◆ WHAT IS EXPECTED ◆
Wherever a line in the data below holds "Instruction", copy that line.

(Stored data)
---

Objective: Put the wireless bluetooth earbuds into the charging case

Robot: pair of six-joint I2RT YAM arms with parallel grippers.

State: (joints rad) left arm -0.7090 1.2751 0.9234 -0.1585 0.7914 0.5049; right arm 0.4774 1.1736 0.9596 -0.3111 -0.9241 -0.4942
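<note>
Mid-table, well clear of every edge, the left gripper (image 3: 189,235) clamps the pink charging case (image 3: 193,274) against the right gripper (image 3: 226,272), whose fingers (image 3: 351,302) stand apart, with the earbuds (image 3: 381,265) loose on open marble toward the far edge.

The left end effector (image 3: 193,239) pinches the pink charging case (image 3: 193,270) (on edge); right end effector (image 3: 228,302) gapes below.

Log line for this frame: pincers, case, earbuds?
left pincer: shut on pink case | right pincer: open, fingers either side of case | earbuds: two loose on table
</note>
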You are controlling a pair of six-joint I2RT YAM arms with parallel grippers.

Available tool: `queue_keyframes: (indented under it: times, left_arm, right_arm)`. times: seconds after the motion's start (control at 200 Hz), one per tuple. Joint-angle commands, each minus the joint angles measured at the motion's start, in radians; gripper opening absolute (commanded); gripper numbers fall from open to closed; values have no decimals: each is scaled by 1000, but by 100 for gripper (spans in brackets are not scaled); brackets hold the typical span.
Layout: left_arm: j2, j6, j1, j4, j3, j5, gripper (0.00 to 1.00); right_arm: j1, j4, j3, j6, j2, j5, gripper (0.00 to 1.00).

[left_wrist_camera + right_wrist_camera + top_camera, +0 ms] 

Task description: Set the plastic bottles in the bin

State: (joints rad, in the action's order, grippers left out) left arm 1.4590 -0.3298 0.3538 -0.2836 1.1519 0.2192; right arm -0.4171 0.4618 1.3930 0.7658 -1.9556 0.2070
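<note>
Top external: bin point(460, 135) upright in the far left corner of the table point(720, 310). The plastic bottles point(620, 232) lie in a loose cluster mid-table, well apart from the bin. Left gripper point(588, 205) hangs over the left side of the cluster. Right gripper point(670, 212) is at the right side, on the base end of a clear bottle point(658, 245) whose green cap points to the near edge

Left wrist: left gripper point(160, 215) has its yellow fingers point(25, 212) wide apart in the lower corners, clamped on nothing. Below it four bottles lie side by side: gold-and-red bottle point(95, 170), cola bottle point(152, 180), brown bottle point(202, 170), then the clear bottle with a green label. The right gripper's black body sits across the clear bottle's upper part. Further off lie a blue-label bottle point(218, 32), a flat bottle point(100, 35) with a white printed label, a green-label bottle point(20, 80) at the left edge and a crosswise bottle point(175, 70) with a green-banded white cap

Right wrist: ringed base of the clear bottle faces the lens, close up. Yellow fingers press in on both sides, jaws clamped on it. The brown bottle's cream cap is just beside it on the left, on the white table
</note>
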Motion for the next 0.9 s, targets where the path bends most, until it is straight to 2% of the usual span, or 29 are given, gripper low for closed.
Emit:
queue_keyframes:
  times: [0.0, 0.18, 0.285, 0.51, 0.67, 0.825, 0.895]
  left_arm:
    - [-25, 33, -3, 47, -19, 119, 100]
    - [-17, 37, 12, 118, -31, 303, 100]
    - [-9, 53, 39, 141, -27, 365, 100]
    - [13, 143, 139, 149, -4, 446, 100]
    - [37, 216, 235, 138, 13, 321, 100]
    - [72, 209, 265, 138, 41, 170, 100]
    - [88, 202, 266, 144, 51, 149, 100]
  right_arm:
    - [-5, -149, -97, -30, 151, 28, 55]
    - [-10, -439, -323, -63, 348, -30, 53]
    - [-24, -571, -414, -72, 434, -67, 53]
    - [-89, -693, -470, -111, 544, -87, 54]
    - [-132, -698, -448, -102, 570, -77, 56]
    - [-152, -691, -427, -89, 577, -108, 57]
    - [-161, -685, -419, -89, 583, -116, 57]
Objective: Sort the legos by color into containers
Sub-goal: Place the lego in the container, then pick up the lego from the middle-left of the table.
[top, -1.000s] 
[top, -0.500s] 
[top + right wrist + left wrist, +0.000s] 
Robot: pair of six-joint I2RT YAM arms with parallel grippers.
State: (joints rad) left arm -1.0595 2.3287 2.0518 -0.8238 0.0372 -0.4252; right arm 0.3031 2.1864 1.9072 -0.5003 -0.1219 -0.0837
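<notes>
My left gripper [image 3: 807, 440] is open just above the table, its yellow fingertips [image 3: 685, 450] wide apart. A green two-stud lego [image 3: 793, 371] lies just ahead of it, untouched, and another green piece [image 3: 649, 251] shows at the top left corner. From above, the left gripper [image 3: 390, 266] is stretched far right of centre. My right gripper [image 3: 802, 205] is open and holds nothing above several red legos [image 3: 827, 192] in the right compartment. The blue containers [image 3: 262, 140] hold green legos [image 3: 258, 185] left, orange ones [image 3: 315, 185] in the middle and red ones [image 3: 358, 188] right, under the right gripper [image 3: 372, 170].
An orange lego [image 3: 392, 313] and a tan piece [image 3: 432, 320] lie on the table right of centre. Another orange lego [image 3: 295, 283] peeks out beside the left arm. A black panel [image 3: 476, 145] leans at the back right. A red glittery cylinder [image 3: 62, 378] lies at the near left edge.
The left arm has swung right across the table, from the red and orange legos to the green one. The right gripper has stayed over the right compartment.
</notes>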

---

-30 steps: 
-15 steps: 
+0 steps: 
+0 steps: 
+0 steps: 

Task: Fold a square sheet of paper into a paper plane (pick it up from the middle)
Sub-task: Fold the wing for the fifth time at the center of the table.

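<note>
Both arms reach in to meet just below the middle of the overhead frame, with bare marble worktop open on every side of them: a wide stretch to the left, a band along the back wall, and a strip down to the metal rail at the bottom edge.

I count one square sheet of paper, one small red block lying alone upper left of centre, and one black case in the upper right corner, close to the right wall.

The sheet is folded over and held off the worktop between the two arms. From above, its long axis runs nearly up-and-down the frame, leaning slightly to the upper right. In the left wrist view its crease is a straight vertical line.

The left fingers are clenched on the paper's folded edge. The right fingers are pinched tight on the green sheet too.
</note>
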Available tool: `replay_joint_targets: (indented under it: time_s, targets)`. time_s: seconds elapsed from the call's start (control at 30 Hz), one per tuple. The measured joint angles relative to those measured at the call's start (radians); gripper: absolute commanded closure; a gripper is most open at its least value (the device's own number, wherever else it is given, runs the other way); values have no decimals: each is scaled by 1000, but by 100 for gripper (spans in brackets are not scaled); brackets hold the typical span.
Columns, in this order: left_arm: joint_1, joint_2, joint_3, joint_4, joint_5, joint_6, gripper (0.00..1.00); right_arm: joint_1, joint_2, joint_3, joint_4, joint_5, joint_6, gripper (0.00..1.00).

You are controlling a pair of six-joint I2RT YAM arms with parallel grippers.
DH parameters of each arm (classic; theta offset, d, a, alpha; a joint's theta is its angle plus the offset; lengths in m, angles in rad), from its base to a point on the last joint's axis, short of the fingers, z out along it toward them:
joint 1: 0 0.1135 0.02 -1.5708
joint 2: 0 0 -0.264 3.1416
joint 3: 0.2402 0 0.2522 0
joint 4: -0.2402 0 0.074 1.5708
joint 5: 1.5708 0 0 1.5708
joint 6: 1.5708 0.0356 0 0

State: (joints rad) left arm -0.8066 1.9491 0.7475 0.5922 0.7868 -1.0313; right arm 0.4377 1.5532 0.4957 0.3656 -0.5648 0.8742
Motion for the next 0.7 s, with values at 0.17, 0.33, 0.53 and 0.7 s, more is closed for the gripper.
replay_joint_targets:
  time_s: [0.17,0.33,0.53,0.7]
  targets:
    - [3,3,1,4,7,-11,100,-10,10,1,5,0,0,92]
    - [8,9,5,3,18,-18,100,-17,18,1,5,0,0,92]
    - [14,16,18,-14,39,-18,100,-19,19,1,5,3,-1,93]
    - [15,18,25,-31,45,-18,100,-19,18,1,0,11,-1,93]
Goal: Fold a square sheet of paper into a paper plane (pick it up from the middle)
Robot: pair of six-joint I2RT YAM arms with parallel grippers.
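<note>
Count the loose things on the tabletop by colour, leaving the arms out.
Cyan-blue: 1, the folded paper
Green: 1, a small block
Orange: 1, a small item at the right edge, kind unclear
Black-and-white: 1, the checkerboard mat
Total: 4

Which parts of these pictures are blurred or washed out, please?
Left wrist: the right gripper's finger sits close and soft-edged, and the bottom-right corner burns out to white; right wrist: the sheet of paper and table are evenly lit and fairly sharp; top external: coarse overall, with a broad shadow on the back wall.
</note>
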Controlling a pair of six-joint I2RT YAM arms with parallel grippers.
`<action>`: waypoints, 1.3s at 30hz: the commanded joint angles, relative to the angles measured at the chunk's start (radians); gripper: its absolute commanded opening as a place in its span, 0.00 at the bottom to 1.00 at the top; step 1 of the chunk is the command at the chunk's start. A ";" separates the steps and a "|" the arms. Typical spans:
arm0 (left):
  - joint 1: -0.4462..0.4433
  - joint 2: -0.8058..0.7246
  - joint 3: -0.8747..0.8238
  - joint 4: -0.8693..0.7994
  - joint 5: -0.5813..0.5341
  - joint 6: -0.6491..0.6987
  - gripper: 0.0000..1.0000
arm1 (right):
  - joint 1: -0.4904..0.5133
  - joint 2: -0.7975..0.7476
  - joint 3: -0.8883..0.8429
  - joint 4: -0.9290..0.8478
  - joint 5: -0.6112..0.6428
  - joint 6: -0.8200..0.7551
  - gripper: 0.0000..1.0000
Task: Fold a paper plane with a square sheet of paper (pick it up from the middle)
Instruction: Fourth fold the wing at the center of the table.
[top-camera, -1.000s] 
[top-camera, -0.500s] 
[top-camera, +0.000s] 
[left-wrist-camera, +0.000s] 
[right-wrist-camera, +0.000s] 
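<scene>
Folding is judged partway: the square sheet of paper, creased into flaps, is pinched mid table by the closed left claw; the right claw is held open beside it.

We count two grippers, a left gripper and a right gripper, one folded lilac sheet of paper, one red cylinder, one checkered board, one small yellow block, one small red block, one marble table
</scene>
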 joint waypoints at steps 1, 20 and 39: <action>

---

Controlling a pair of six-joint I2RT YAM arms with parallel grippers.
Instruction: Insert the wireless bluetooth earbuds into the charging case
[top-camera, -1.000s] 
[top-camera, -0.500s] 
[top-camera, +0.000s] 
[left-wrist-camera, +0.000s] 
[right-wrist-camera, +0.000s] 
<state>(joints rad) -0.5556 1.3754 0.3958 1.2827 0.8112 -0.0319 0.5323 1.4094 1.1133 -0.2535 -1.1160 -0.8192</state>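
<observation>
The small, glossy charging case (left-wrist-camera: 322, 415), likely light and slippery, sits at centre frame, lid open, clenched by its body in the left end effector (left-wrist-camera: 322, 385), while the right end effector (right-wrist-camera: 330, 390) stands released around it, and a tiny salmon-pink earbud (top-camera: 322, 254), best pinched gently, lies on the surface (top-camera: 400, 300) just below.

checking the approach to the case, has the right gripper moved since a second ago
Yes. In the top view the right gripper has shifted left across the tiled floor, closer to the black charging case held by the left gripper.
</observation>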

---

◆ ANSWER ◆
Instruction: Fourth fold the wing at the center of the table.
Instruction: Insert the wireless bluetooth earbuds into the charging case

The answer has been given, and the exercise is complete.